Ответить Дуняша долго не решалась.
— То есть и без моего нажимания на обувной гвоздик вы, Дуняша, можете обойтись? — спросил Куропёлкин.
— Могу, — подумав, сказала Дуняша.
— Из чего следует предположение, что у вас и без Башмака-путешественника есть способы связываться с важной для вас личностью…
— Это ложные предположения! — разволновалась Дуняша.
— Дуняша… — укоряюще протянул Куропёлкин.

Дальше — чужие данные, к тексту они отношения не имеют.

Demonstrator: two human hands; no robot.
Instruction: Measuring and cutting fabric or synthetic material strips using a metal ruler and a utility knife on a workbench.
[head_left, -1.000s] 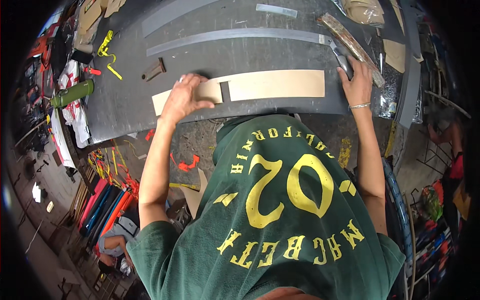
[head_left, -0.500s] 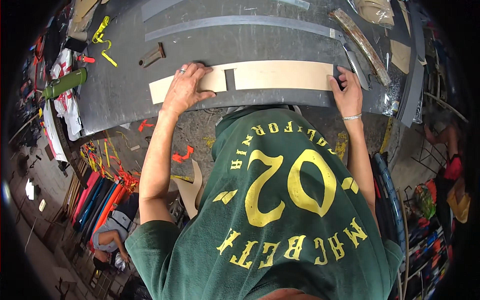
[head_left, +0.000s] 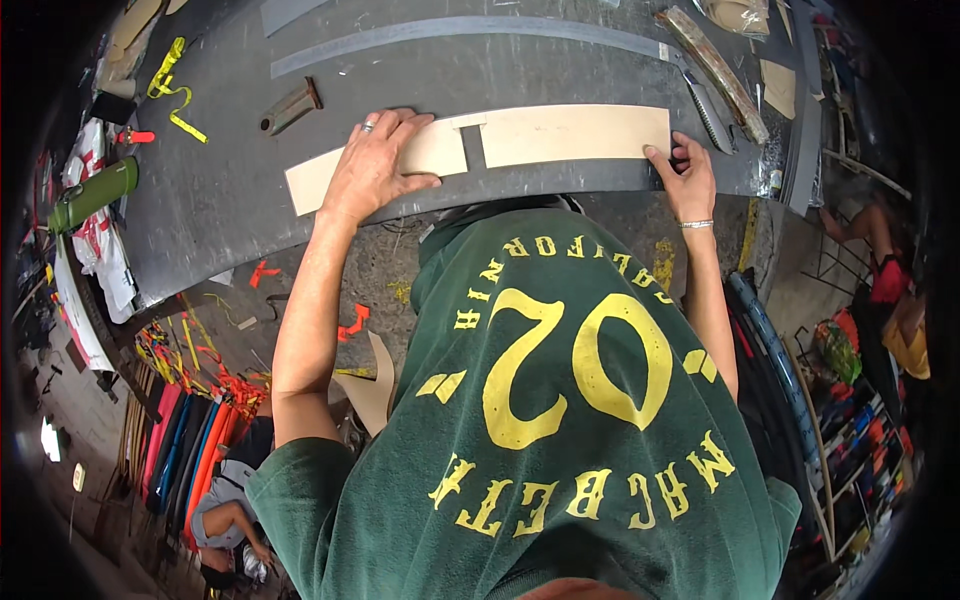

— Прошу, Евгений Макарович, — взмолилась Дуняша, — никому не говорите о своих догадках!
— А мне и некому здесь говорить о чём-либо… — печально сказал Куропёлкин.
— Ой, Женечка! — воскликнула Дуняша-Шоколадница. — Не зарекайтесь! Вас ещё ждут радости! И приятные разговоры.
— Это где же ждут? — спросил Куропёлкин. — Здесь? Или в других местностях?
— Неважно где! — сказала Дуняша. — Главное — заказывайте рыбные блюда!
«Осетрина по-монастырски», несомненно, понравилась Куропёлкину. Единственно, нехорош был хрен. «Да, — призналась Дуняша. — Поспешили. Свой, домашний, не всегда успевают готовить…»
А Куропёлкину пришли на ум Волокушка, отчий дом. Вспомнил, как он мальчишкой приготовлял (или, вооружённый тёркой, участвовал в приготовлении) хрен, в особенности к холодцу или к заливной рыбе. Любил это занятие. Плакал, но любил.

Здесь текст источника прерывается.